Оказавшись в новом квартале среди одинаковых многоэтажных домов, он растерялся. Но табличка на ближайшем доме указывала, что Можайская улица и есть та, на которой он стоит.
Лифт поднялся быстро, бесшумно. Лестничная площадка пахла жареным луком. На звонок открыла девушка в мужском банном халате и тапочках на босу ногу.
— Сеня, вылезай! — постучала она в дверь ванной. — К тебе пришли. Вы проходите, садитесь, — предложила она Николаю Петровичу.
Рыжий с зубной щеткой во рту выглянул из ванной и удивленно округлил глаза:
— Жаже, — машинально поздоровался он, не вынув щетки изо рта, и снова скрылся.

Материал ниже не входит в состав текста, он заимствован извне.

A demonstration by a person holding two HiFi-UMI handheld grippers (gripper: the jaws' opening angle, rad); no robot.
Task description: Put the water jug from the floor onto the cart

Спустя три минуты он стоял перед Николаем Петровичем, все еще удивляясь неожиданному визиту.
— Я должен извиниться, что пришел без предупреждения. Но позвонить я не мог. У вас, кажется, нет телефона. — Николай Петрович не знал, с чего начать, да и что, собственно, говорить этому человеку. Его сковывало присутствие девушки в халате.
— Да вы без церемоний! — предложила она гостю. — Кофе с нами будете пить?
— Жанна, это профессор Семин. Пойди на кухню, — Рыжему она тоже мешала сейчас.
— Ну и что же, что профессор! Я только предложила кофе.
— Благодарю. Мне нельзя кофе. Я хотел сказать вам, — он взглянул на рыжего прямо. — У нас был разговор недели три назад. Помните, вы просили рекомендации? Вы мне оставили свой адрес.
— Я у вас ничего не просил, — перебил его рыжий. — Мне казалось, для вас было бы естественно поддержать молодого человека. Старшие должны помогать молодым. Тем более, вам это ничего не стоило. Но вы же не захотели.
— Я не знал. Я ничего не знал… Катя очень расстроена. Она мучается.
— Какая такая Катя? — спросила девушка с интересом.
— Иди, пожалуйста, на кухню, — снова приказал ей рыжий. — Я потом псе тебе объясню.
— Нет уж, я тут послушаю.
— Сказано, выйди!
— Не ори на меня. Это мой дом. Захочу, пойду. Захочу, здесь сидеть буду, понял? — Она демонстративно села на диван, закинула ногу на ногу, небрежно укрыв полой халата крутые белые колени.
— Катя сказала, — Николай Петрович пересилил себя. — Вы хотели предложить ей руку.